-- What you are asked to do --
Gather the lines from the material that contain "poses".
::::::::
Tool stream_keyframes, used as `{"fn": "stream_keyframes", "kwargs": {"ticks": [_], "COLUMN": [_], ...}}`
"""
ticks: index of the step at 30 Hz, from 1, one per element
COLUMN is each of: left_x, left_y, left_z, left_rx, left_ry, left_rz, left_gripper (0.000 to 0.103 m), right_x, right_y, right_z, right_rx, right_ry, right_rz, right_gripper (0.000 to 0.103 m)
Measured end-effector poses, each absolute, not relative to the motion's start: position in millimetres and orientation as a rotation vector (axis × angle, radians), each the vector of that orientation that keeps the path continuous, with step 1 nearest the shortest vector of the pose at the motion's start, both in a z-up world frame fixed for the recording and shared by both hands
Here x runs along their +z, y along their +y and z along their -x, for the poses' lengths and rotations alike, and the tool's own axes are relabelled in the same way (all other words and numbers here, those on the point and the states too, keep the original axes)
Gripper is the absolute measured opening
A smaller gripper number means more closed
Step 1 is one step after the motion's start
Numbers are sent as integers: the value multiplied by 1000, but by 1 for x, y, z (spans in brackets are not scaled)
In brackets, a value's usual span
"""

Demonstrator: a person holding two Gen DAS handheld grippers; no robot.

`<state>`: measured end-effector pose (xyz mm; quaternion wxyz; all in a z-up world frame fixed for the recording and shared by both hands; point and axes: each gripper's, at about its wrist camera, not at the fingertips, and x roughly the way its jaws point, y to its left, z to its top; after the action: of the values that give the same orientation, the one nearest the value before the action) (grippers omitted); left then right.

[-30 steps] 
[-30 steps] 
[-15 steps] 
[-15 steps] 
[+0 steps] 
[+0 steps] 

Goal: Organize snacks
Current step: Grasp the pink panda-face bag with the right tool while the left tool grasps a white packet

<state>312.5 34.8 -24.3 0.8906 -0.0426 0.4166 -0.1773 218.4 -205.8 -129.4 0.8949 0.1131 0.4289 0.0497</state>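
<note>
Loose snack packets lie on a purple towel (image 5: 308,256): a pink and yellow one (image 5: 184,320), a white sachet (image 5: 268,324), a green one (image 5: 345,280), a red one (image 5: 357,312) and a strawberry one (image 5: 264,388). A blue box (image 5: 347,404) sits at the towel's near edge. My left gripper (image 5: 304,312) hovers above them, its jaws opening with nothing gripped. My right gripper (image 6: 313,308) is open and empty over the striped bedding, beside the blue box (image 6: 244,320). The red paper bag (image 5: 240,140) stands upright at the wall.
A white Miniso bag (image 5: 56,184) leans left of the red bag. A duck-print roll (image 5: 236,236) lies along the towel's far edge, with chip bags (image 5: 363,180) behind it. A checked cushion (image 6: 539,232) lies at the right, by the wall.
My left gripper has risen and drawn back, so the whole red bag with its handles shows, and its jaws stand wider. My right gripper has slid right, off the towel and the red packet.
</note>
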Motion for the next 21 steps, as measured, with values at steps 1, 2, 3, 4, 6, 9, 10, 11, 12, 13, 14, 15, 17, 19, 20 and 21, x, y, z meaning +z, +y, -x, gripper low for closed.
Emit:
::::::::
-- Answer for this exercise --
Measured end-effector poses, each absolute, not relative to the motion's start: position in millimetres and orientation as a rotation vector (axis × angle, radians), each the vector of that orientation that keeps the path continuous, with step 1 nearest the shortest vector of the pose at the motion's start, both in a z-up world frame fixed for the recording and shared by both hands
Here x runs along their +z, y along their +y and z along their -x, for the poses' lengths and rotations alike, and the tool's own axes are relabelled in the same way (all other words and numbers here, those on the point and the states too, keep the original axes)

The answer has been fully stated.